Israelische Studien: Schutz einer vierten Impfung lässt nach ein paar Wochen nach
Die Inzidenzen sind ja gerade wieder ziemlich hoch. Dass man sich aus Schutz gegen eine mögliche Infektion deswegen die vierte Impfung holen sollte, ist nicht erwiesen.
Denn israelische Studien – dort haben sehr früh sehr viele Menschen die vierte Impfung bekommen – kommen zwar zu dem Ergebnis, dass eine vierte Immunisierung die Antikörperantwort noch einmal erhöht. Ein paar Wochen schützt dies auch vor einer Infektion. Allerdings lässt der Schutz sehr schnell nach.
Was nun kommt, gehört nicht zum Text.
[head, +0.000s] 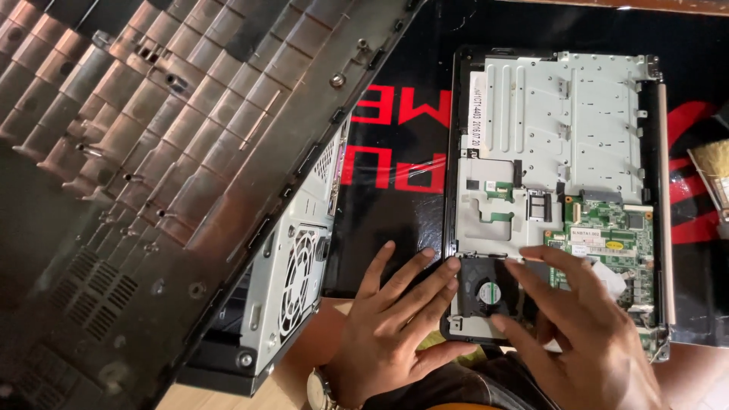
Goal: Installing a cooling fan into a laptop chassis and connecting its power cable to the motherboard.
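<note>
The opened laptop [558,190] lies flat at right of frame, insides up for access. Both hands work its lower-left corner: left hand [395,319] spread wide, steadying the edge; right hand [585,326] open, fingertips by the fan [488,292]. The removed cover [152,190] leans upper left.

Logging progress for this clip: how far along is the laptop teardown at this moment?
Done: the large dark cover panel is off and held up at the left, baring the laptop base with its metal plate. In hand: the left hand and right hand both rest at the small cooling fan in the near corner. Left: the fan and green circuit board sit in place.
</note>
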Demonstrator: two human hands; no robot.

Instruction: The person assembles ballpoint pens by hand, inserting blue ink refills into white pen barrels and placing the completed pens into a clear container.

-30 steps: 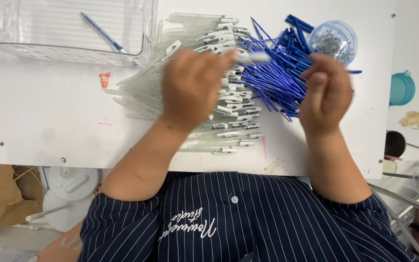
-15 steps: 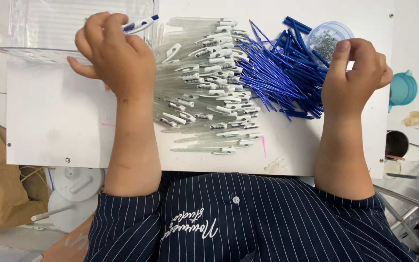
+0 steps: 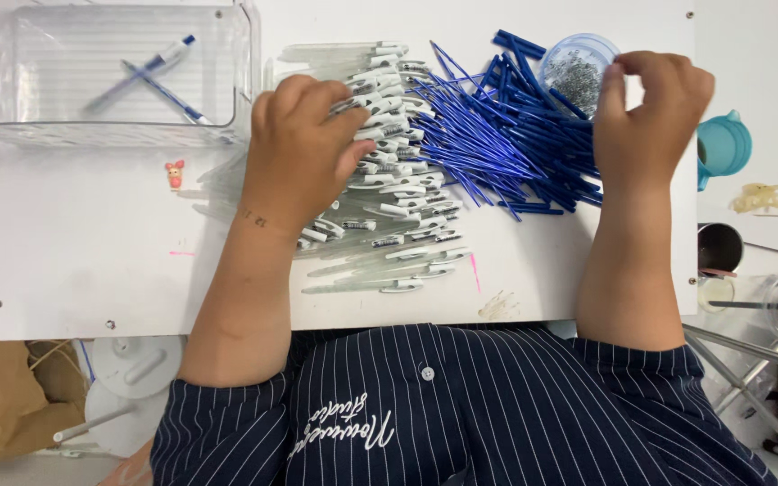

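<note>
While the left hand (image 3: 303,153) curls fingers onto clear pen barrels (image 3: 389,162), the right hand (image 3: 650,108) pinches above the spring cup (image 3: 578,67).

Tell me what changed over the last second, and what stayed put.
The left hand went out to the clear bin, left an assembled pen there crossing another, and came back onto the pile of clear barrels. The right hand rose from the blue refills to the small cup. The piles, cup and teal container stayed put.
</note>
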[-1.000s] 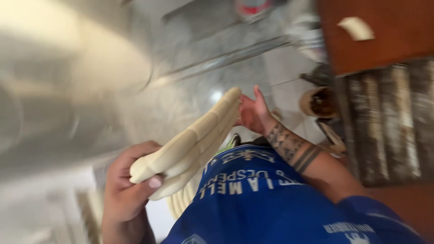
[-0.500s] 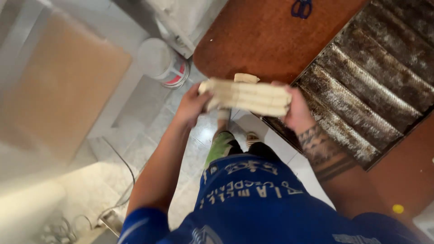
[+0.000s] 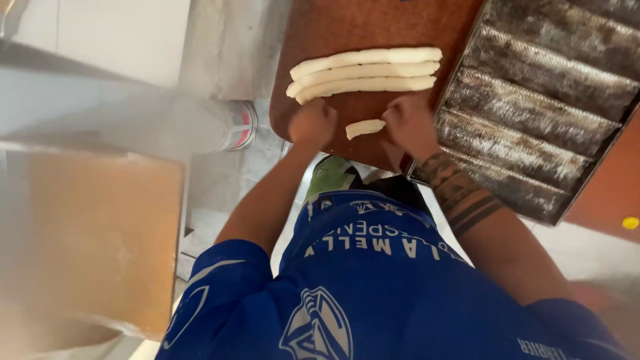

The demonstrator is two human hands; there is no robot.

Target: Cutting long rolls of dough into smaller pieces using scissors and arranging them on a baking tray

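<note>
While my left hand (image 3: 313, 123) rests curled on the brown desk (image 3: 333, 30), grip pressed together on nothing, my right hand (image 3: 408, 123) touches a short dough piece (image 3: 365, 128) between them, its grip unclear. Three dough strips (image 3: 365, 70) lie just beyond, beside a ridged metal tray (image 3: 533, 107).

Matt dough sticks (image 3: 365, 70) — smooth brown board (image 3: 347, 27).

Head camera, straight down (close overhead)
</note>
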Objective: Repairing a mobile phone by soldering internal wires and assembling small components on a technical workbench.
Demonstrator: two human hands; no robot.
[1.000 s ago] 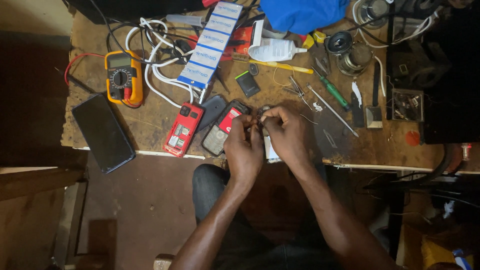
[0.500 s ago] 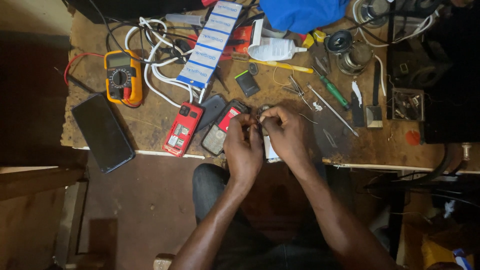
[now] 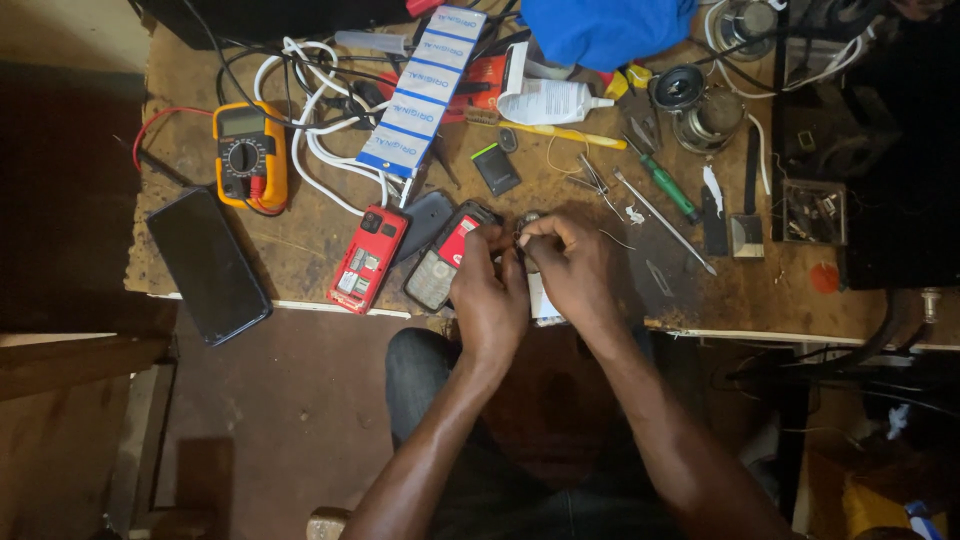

Julia Polke aus dem Deutschlandfunk-Nova-Wissensteam erklärt, dass eine vierte Impfung vor allem bei älteren Menschen sinnvoll ist. Der Hintergrund: Ihr Immunsystem ist nicht mehr so fit und braucht häufig einen Anstupser.
Dagegen bringt die vierte Spritze jungen, gesunden Menschen nicht mehr so viel – zumal sich viele ja trotz Booster-Impfung in den vergangenen Wochen mit dem Virus infiziert haben. Nach einer Ansteckung bildet das Immunsystem frische Antikörper – und die würden sich durch die Impfung nicht wirklich verstärken.
Die Ständige Impfkommission (Stiko) empfiehlt erst mal auch keine weitere Impfung, wenn man eine Durchbruchinfektion hatte.
Unsere Wissensreporterin erklärt, dass die Durchbruchinfektion nicht dauerhaft vor einer Infektion schützt. Wie lange man keine Angst vor einer neuen Ansteckung haben muss, sei individuell aber sehr unterschiedlich, sagt Julia Polke.
Bei vergangenen Varianten stellten Fachleute fest, dass Menschen, die sehr krank waren, im Schnitt einen höheren Antikörperspiegel hatten als Menschen, die nur einen Schnupfen hatten.
Menschen mit einem schwächeren Krankheitsverlauf konnten sich deshalb eher noch einmal mit Corona infizieren. Allerdings lässt sich das nicht mehr so gut mit der aktuellen Situation vergleichen, da bei den vorherigen Varianten die Impfung noch nicht so verbreitet war.
In Australien wurden Daten zu BA4 und BA5-Variante ausgewertet. Dort zeigt sich: Menschen haben sich teilweise schon nach vier Wochen erneut angesteckt – teils sogar mit der gleichen Virusvariante.
Wissensreporterin Julia Polke erklärt, dass es daher erst mal keine hundertprozentige Sicherheit gebe, wenn man erst vor ein paar Wochen infiziert war. Allerdings spreche einiges dafür, dass der Krankheitsverlauf bei einer Reinfektion milder ausfalle. Allerdings lässt sich auch das nicht pauschalisieren.
"Das Immunsystem lernt natürlich mit jeder Corona-Infektion ein bisschen dazu und kann das Virus besser bekämpfen."
Bleibt die Frage, was mit den für den Herbst angekündigten neuen Impfstoffe ist. Eine Empfehlung der Stiko gibt es noch nicht. Unsere Wissensreporterin erklärt: "Die Daten für die angepassten Impfstoffe liegen der Europäischen Arzneimittelagentur vor und die sehen so aus, als würden sie noch einmal besser vor einer Ansteckung mit einer der Omikronvarianten schützen – aber ob da wirklich alle von profitieren, ist schwierig zu sagen." Gerade bei Menschen, die sich nach einer Dreifachimpfung infiziert haben, könnte es sein, dass ihr Immunsystem nicht so stark die Omikron-Impfung anspringe.